## [Exercise brief]
Where the word "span" occurs in a line of the listing, please copy the line.

Start of Block

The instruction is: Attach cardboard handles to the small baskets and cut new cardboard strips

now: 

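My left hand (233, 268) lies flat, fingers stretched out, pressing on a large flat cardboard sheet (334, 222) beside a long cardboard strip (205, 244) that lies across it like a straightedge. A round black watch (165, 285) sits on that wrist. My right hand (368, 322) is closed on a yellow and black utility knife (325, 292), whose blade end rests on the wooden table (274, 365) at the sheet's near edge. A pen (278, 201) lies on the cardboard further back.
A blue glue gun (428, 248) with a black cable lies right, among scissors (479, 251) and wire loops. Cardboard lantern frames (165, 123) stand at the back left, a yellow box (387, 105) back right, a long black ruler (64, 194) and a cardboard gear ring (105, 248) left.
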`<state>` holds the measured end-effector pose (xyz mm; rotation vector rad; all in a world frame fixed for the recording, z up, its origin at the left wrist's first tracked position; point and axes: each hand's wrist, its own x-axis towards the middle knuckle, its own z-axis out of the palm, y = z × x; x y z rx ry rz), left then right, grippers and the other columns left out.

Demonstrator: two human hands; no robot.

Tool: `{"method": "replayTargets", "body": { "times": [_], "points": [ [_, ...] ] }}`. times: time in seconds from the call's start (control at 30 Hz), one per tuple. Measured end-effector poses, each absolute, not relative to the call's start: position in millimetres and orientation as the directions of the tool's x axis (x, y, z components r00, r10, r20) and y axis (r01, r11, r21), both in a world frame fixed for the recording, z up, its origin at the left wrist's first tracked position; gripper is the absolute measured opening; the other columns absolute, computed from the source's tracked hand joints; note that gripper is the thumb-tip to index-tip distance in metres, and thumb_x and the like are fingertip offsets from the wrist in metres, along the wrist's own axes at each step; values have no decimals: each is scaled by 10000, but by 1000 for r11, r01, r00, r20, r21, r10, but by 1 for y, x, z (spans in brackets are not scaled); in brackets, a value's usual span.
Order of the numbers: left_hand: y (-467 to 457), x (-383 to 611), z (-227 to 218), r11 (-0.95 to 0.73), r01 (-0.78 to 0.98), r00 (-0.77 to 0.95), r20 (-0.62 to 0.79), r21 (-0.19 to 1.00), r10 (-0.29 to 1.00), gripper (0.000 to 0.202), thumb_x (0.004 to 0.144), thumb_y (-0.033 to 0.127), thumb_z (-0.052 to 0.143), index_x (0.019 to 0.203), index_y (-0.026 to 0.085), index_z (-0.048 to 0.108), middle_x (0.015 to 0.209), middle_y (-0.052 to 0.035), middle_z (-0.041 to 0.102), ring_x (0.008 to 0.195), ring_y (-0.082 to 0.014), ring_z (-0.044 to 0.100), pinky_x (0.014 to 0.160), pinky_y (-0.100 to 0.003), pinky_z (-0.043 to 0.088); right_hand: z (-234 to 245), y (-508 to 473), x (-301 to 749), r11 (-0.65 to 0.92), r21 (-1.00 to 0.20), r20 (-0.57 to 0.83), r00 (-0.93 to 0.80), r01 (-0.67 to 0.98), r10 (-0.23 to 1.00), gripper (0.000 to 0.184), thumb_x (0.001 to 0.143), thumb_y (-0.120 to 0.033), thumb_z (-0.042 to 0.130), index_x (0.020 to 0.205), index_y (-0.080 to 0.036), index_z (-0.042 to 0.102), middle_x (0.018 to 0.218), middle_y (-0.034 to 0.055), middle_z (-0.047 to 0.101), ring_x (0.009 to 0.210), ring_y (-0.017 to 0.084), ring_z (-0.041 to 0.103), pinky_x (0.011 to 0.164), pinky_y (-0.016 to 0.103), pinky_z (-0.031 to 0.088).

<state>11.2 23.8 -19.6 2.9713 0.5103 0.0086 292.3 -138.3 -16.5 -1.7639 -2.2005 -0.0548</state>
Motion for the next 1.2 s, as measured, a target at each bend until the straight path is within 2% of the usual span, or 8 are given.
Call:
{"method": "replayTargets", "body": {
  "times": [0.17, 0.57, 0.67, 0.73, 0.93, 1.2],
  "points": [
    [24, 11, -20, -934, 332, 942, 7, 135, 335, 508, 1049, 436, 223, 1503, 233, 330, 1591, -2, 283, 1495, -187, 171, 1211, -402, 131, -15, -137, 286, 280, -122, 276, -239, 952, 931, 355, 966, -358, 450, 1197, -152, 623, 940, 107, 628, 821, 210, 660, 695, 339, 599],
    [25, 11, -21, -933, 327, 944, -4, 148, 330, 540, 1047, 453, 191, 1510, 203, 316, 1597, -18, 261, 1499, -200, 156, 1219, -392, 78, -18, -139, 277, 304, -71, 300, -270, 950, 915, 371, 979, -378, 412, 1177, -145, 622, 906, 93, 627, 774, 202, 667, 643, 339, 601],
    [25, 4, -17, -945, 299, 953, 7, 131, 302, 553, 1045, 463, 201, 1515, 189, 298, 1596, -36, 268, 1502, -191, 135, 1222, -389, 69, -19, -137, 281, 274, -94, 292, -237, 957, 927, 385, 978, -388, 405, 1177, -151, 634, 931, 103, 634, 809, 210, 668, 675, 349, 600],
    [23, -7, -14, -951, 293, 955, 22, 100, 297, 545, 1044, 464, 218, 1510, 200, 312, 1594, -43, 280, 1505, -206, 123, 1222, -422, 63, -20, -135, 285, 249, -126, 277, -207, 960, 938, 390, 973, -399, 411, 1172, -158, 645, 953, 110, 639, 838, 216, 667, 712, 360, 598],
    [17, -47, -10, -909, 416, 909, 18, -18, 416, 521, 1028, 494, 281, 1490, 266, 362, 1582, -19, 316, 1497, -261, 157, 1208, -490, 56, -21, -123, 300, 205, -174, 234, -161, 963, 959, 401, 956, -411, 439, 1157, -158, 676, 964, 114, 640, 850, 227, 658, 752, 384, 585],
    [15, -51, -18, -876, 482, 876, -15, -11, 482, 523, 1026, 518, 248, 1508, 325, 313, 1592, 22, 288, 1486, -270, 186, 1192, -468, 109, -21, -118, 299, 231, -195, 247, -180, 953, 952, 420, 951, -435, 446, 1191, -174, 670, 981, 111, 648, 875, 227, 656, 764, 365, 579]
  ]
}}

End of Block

## [Written solution]
Tool: `{"method": "replayTargets", "body": { "times": [_], "points": [ [_, ...] ] }}`. times: time in seconds from the call's start (control at 30 Hz), one per tuple. Measured end-effector poses, each absolute, not relative to the call's start: position in millimetres and orientation as the directions of the tool's x axis (x, y, z components r00, r10, r20) and y axis (r01, r11, r21), both in a world frame fixed for the recording, z up, its origin at the left wrist's first tracked position; gripper is the absolute measured opening; the other columns absolute, computed from the source's tracked hand joints; note that gripper is the thumb-tip to index-tip distance in metres, and thumb_x and the like are fingertip offsets from the wrist in metres, along the wrist's own axes at each step; values have no decimals: each is scaled by 10000, but by 1000 for r11, r01, r00, r20, r21, r10, but by 1 for y, x, z (spans in brackets are not scaled); in brackets, a value's usual span.
Motion for the next 1.2 s, as measured, a target at each bend until the straight path is within 2% of the usual span, or 8 are given.

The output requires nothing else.